YOUR ASSIGNMENT:
Repeat verbatim only the lines from the opening of the material below through the one that contains "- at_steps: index".

============================================================

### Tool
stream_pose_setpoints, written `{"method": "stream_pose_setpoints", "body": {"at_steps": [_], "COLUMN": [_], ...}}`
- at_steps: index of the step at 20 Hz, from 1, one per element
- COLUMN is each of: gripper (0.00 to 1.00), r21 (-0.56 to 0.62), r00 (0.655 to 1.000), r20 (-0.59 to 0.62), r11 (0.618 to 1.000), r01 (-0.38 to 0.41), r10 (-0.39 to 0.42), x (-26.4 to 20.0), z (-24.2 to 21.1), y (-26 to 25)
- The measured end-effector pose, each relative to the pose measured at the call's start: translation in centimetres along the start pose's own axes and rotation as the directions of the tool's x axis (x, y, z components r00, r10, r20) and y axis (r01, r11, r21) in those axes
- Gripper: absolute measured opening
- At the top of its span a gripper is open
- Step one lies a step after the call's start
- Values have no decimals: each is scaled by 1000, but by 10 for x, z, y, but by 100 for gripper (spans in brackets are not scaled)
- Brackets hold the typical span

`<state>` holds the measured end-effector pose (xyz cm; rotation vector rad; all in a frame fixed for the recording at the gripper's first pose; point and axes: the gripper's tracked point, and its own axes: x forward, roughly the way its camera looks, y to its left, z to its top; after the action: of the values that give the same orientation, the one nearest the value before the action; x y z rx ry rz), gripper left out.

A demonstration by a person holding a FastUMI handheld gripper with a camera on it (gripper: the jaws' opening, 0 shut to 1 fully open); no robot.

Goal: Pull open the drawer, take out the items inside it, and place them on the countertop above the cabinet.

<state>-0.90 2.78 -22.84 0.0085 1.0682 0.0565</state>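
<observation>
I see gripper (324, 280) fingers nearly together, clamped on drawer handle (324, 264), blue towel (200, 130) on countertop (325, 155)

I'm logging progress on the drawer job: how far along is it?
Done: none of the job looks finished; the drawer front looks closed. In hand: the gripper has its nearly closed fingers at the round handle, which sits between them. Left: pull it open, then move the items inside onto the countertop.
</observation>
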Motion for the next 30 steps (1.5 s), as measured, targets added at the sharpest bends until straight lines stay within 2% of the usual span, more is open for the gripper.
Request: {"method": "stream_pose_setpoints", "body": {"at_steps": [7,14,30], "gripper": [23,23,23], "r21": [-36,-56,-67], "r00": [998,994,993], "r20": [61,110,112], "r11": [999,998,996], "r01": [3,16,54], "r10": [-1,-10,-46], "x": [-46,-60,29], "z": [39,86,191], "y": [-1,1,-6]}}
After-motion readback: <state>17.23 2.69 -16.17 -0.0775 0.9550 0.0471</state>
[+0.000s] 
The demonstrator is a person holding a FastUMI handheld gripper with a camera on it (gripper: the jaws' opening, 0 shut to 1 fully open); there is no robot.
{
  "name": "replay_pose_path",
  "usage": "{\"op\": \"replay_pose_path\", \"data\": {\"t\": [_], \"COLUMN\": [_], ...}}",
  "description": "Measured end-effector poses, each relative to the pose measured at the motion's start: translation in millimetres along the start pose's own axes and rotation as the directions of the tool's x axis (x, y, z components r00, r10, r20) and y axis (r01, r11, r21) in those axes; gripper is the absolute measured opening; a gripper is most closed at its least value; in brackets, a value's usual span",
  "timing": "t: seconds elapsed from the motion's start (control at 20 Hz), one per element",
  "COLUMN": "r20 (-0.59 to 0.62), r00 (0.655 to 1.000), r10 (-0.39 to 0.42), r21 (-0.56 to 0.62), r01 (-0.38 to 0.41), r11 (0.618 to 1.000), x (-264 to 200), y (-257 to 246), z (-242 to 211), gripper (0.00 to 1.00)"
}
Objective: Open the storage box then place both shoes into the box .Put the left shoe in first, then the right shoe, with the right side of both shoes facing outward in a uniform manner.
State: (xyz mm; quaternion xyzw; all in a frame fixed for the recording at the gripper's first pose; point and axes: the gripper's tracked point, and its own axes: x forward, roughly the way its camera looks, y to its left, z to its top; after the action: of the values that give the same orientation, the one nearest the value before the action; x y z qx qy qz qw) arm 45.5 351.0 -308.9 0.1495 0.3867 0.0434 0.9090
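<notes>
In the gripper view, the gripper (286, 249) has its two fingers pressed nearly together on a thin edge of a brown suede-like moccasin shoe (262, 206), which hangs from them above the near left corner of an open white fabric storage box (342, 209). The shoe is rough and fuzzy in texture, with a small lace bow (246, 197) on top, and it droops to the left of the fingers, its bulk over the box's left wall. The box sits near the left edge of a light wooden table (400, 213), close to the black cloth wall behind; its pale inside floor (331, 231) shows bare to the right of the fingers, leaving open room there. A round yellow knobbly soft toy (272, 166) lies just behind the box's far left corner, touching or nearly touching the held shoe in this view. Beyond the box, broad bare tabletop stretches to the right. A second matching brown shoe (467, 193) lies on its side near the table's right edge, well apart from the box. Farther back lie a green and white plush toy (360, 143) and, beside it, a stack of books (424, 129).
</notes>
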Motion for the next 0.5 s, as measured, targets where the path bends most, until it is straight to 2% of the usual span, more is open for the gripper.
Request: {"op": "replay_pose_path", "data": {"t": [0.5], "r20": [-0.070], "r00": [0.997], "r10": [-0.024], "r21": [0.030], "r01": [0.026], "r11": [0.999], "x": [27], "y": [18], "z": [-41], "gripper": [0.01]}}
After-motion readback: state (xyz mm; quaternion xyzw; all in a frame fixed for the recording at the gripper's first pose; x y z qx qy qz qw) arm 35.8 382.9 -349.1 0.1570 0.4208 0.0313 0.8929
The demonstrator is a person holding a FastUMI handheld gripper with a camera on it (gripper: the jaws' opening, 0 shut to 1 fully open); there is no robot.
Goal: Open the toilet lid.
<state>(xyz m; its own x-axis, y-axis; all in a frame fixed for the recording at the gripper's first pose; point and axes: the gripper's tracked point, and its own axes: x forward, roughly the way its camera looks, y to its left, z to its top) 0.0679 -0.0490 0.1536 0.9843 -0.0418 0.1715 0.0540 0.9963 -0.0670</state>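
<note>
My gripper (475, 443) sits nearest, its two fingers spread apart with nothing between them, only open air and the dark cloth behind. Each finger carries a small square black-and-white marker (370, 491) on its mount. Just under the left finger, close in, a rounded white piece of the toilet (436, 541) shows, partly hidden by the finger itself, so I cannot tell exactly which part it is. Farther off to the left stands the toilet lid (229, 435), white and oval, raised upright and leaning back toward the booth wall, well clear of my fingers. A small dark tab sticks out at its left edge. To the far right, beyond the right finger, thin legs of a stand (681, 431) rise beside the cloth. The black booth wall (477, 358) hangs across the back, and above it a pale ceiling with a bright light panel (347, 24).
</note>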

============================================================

RESULT OF THIS EXERCISE:
### Tool
stream_pose_setpoints, written `{"method": "stream_pose_setpoints", "body": {"at_steps": [_], "COLUMN": [_], ...}}`
- at_steps: index of the step at 20 Hz, from 1, one per element

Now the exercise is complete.